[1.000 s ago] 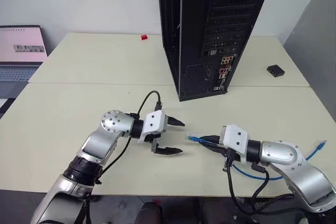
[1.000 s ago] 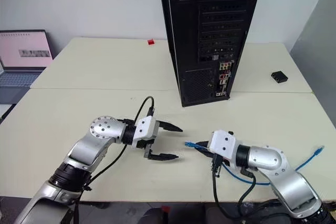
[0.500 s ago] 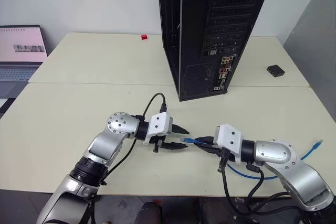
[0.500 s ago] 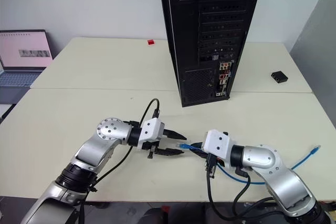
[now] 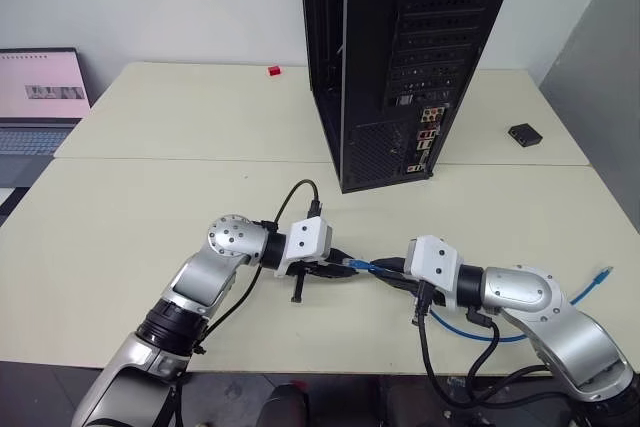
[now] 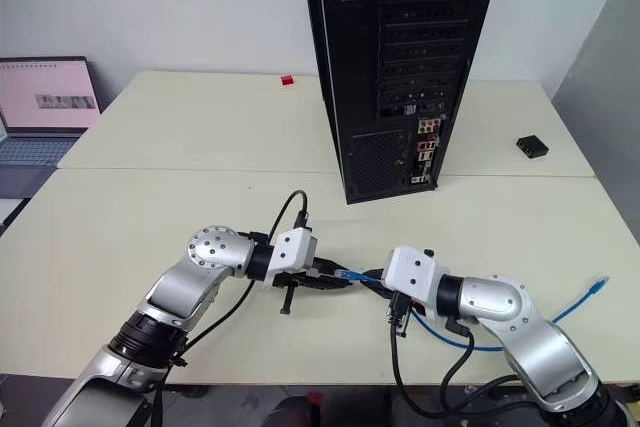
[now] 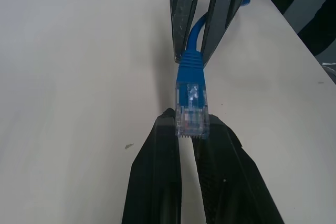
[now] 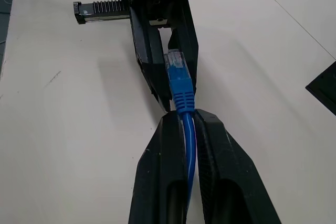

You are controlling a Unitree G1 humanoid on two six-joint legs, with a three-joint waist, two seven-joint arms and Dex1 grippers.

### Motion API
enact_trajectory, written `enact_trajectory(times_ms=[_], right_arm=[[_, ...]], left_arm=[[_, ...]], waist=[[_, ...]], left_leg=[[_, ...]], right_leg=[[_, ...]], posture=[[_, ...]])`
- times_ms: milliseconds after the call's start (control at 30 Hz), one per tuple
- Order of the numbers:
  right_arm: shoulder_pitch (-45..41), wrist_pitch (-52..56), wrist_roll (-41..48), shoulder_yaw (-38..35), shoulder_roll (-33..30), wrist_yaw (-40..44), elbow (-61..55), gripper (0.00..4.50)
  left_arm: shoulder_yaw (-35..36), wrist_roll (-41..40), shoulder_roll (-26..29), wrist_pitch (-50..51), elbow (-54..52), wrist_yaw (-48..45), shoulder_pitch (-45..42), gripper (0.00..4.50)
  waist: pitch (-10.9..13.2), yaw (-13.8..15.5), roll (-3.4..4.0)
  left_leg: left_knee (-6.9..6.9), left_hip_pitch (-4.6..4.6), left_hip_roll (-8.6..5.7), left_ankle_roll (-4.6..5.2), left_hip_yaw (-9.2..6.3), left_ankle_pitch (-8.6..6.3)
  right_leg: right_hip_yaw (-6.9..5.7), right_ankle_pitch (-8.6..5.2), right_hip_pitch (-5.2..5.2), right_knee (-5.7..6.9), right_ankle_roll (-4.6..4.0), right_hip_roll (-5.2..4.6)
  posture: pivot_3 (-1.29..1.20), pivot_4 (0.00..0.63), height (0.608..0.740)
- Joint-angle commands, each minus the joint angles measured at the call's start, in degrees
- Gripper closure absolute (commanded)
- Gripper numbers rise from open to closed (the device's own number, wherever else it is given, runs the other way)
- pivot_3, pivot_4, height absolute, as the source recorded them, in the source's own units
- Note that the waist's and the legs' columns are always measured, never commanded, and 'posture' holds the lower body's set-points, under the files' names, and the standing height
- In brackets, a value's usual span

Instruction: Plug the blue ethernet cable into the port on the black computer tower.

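Low over the front of the table, my two grippers meet tip to tip. My right gripper [image 5: 388,269] is shut on the blue ethernet cable [image 8: 187,129] just behind its plug [image 7: 191,109]. My left gripper [image 7: 191,129] faces it and is shut on the tip of that clear-blue plug. The rest of the cable [image 5: 500,337] loops under my right arm to its free end [image 5: 604,273]. The black computer tower [image 5: 400,57] stands upright at the back. Its rear panel faces me, and the port sits somewhere in the coloured connector strip [image 5: 427,133], too small to pick out.
A laptop [image 5: 40,97] sits at the far left edge. A small red object [image 5: 274,71] lies left of the tower, and a small flat black box [image 5: 524,134] lies right of it. The table's front edge [image 5: 330,367] runs just below both arms.
The left gripper's fingers have closed from wide open onto the plug's tip. The right gripper has kept its hold on the cable, with the plug still pointing at the left gripper.
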Motion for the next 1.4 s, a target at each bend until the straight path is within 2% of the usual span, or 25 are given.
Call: enact_trajectory(times_ms=[33,100,267,867,900,933,1067,1133,1400], right_arm=[[-0.30,-0.91,0.02,-0.23,-0.39,0.55,-1.44,4.50],[-0.20,-0.93,0.03,-0.31,-0.48,0.58,-1.45,4.50],[0.07,-1.04,-0.01,-0.38,-0.64,0.61,-1.38,4.50],[0.47,-1.28,-0.89,-0.04,-1.13,1.56,-0.76,4.50],[0.50,-1.30,-0.93,-0.05,-1.15,1.60,-0.77,4.50],[0.55,-1.31,-0.94,-0.07,-1.19,1.62,-0.81,4.50],[0.67,-1.37,-0.99,-0.14,-1.23,1.62,-0.95,4.50],[0.68,-1.43,-1.01,-0.16,-1.26,1.63,-0.97,4.50],[0.37,-1.84,-1.34,0.19,-1.36,1.75,-0.82,4.50]], left_arm=[[0.99,-0.72,0.70,0.99,-0.68,0.00,-0.04,4.35],[0.97,0.58,0.98,-1.91,0.39,0.32,0.28,3.65],[1.48,0.98,0.21,-5.81,1.09,1.90,1.29,2.61],[2.53,-2.87,-1.83,-2.43,-0.11,2.10,0.69,2.61],[2.52,-2.88,-1.81,-2.34,-0.08,2.03,0.66,2.98],[2.53,-2.85,-1.82,-2.28,-0.06,2.06,0.64,3.04],[2.37,-2.73,-1.70,-2.07,-0.10,1.67,0.60,4.06],[2.29,-2.58,-1.69,-2.16,-0.13,1.43,0.60,4.35],[1.94,-1.20,-1.53,-4.22,0.40,1.41,0.99,4.46]], waist=[[0.00,-0.01,0.00],[0.00,-0.01,0.00],[0.00,0.01,0.00],[0.00,0.01,0.00],[0.00,0.01,0.00],[0.00,0.01,0.00],[0.00,0.01,0.00],[0.00,0.01,0.00],[0.00,0.01,0.00]], left_leg=[[0.00,0.00,0.00,0.00,0.00,0.00],[0.00,0.00,0.00,0.00,0.00,0.00],[0.00,0.00,0.00,0.00,0.00,0.00],[0.01,0.00,0.00,0.00,0.00,0.00],[0.01,0.00,0.00,0.00,0.00,0.00],[0.00,0.00,0.00,0.00,0.00,0.00],[0.01,0.00,0.00,0.00,0.00,0.00],[0.01,0.00,0.00,0.00,0.00,0.00],[0.01,0.00,0.00,0.00,-0.01,0.00]], right_leg=[[0.00,0.00,0.00,0.00,0.00,0.00],[0.00,0.00,0.00,0.00,0.00,0.00],[0.00,0.00,0.00,0.00,0.00,0.00],[-0.01,0.00,0.00,0.00,0.00,0.00],[-0.01,0.00,0.00,0.00,0.00,-0.01],[-0.01,0.00,0.00,0.00,0.00,-0.01],[-0.01,0.00,0.00,0.00,0.00,0.00],[-0.01,0.00,0.00,0.00,0.00,0.00],[-0.01,0.00,0.00,0.00,0.00,-0.01]], posture=[[0.00,0.150,0.740],[0.00,0.150,0.740],[0.00,0.150,0.740],[0.00,0.150,0.740],[0.00,0.150,0.740],[0.00,0.150,0.740],[0.00,0.150,0.740],[0.00,0.150,0.740],[0.00,0.150,0.740]])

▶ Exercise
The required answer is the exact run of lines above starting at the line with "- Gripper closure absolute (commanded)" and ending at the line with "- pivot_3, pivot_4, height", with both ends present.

▶ Output of the exercise
- Gripper closure absolute (commanded)
- Gripper numbers rise from open to closed (the device's own number, wherever else it is given, runs the other way)
- pivot_3, pivot_4, height absolute, as the source recorded them, in the source's own units

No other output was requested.